The chance meeting with his future wife, a cute girl working at Tesco’s pointed out by Alex Fergusson was fun. With classic TG single sniggers they visit to buy “United” biscuits and meet a certain seventeen year old Paula. Friendship then love is quickly chronicled, getting married on TG’s American tour, then cutting to the nasty ending of the band on live radio, much to the shock of the others. These things are seldom mess-free, I guess, but I can’t shake the unpleasantness on reading Gen saying: “You should have seen their faces. It was a wonderful moment”.

Picking up from TG’s demise, a poem to Paula begins a new musical venture; I was hoping for a bit more on the PTV subject, but things start to get spidery and slightly threadbare for the remainder of the book. There are some nice Force The Hand Of Chance details, but the superior follow-up album hardly gets a mention as the narrator detours into the TOPY hive mind and the occult before being side-tracked into haunted paintings, finally selling them for a plastic bag full of cash to Chris Stein.

Nice to read some glances of family life too and the “Godstar” back story, but whole chunks of time lay unaccounted for; maybe too many chemically created blanks, who knows.
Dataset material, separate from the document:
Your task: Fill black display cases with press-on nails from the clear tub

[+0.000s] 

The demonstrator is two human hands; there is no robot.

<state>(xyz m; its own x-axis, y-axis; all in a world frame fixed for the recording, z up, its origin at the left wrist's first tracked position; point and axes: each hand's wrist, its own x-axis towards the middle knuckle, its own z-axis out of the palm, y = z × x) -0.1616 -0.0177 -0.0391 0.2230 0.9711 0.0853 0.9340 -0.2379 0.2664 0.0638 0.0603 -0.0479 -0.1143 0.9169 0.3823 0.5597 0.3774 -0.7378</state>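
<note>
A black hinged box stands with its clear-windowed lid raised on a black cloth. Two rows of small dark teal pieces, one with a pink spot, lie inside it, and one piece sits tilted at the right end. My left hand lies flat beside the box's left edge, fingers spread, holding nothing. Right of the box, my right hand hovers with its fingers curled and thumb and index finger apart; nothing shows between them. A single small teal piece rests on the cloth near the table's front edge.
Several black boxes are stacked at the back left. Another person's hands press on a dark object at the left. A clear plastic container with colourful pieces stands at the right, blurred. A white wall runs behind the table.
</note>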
Just when you feel you’re starting to get under the skin of the story, it skips elsewhere, so you never properly inhabit the space, even the all-consuming love of Lady Jayne is strangely remote, preferring to wade knee-deep in dual-gender academia.

Worse still, more recent events that would probably be more vivid, like TG’s reunion success or the potential red flag of X-TG are completely ignored, like they never happened; which leaves you oddly irritated, annoyed even. Which is a shame as I was really eager to consume this, being a long-term fan, but to be honest Nonbinary made me as emotionally aloft as its narrator.

So many unanswered questions, awkward silences. A life still to be made sense of, I suppose, and I guess that’s the way he always liked to leave you.